One day, I came into work and saw a colleague I'd given a copy to. I know her to be a reader and that she sits on a committee who recommends books for the college where I work. I was explicit when I told her I wanted to be selected and this was why I was giving her the book. Well, and obviously I thought she'd like it.
That morning she handed me cash and told me she'd finished my book and that it had made her want to be a foster parent and that she'd like to pay for the book so that she could support me as a writer. What better impact could you ask for?
Finally, I sent a copy to Marilyn (Atler) VanDerbur. I loved her book Miss America by Day and read it in one sitting.

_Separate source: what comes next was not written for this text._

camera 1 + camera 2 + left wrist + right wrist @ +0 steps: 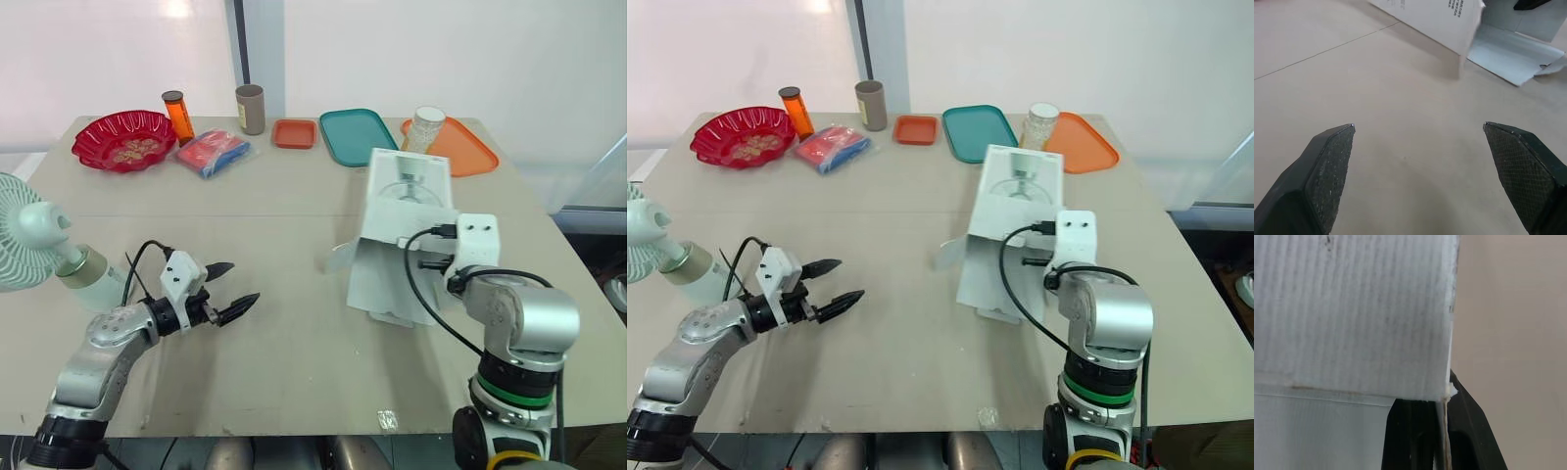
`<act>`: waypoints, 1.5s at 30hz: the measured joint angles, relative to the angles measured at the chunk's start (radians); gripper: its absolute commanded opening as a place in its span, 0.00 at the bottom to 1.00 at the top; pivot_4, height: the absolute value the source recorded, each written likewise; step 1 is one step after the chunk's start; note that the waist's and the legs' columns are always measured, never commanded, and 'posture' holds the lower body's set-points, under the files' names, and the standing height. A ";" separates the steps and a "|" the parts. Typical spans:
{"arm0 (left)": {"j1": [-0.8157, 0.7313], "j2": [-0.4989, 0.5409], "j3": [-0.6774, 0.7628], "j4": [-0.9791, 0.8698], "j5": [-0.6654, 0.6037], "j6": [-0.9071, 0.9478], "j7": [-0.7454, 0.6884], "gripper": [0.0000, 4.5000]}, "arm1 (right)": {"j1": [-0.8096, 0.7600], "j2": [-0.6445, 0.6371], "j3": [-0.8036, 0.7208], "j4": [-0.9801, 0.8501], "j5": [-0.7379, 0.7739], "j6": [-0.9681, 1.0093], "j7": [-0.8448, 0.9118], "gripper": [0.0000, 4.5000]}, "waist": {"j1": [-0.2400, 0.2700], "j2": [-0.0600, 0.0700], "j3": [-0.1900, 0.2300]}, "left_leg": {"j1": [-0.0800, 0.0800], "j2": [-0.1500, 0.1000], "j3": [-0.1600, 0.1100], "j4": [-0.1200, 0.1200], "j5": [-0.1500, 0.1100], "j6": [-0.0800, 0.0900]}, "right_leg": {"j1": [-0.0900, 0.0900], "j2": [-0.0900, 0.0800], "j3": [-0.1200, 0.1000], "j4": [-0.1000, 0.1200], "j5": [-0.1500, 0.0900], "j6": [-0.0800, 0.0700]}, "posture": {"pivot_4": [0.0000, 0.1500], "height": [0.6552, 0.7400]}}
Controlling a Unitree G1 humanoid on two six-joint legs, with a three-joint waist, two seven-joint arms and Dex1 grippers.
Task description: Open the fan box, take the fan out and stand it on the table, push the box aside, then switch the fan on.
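Note:
The white fan [29, 240] stands upright on its round base at the table's left edge. The white fan box [402, 230] lies right of centre, its near end open with flaps spread out. My left gripper [245, 281] hovers open between fan and box, nothing between its fingers [1327, 166]; its wrist view looks across bare table toward the box [1449, 19]. My right gripper [429, 262] is at the box's near right side. In the right wrist view its fingers [1469, 431] are shut on a thin cardboard flap edge of the box [1352, 318].
Along the far edge stand a red bowl [124, 140], an orange bottle [178, 116], a brown cup [251, 108], a red-blue packet [214, 153], a small orange tray [294, 133], a teal tray [358, 135], and a jar [424, 128] on an orange tray [470, 152].

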 measured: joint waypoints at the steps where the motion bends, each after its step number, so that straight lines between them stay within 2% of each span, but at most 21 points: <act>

I wanted to thank her for the bravery it took to tell her story and to convince millions of women and survivors of their worth. She's truly a wonder.
She sent me this after she read it.
"Dear Karin,
Thank you for shedding so much light on what happens to too many children.
  Especially RTC...
so little is understood.

I didn't find it raw or dark - found it so educational.

I have emails from adults who have survived this - I will recommend your book -
it is always helpful to have our experiences validated...

Thank you for sharing this..."
So, I'm not a professional writer in that I don't make my money that way. But if I measure success by the impact I'm having, it may not be constant, but it is unique and it matters to me greatly.